▶ **Aim of the exercise**
Collect all lines containing the word "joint" from the data.

▶ **Information provided**
== == ==

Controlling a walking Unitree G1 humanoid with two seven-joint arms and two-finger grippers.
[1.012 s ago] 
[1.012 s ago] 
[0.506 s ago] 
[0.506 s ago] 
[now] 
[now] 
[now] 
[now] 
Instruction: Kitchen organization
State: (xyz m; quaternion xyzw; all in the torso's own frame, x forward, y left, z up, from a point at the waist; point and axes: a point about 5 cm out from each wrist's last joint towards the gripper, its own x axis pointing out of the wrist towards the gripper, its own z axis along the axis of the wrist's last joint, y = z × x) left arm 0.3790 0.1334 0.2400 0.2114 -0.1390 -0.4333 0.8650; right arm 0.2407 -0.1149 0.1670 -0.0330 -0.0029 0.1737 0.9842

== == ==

▶ **Reply to the exercise**
Controlling a walking Unitree G1 humanoid with two seven-joint arms and two-finger grippers.
State: (xyz m; quaternion xyzw; all in the torso's own frame, x forward, y left, z up, from a point at the waist; point and axes: a point about 5 cm out from each wrist's last joint towards the gripper, its own x axis pointing out of the wrist towards the gripper, its own z axis along the axis of the wrist's last joint, y = z × x) left arm 0.3790 0.1334 0.2400 0.2114 -0.1390 -0.4333 0.8650; right arm 0.2407 -0.1149 0.1670 -0.0330 -0.0029 0.1737 0.9842

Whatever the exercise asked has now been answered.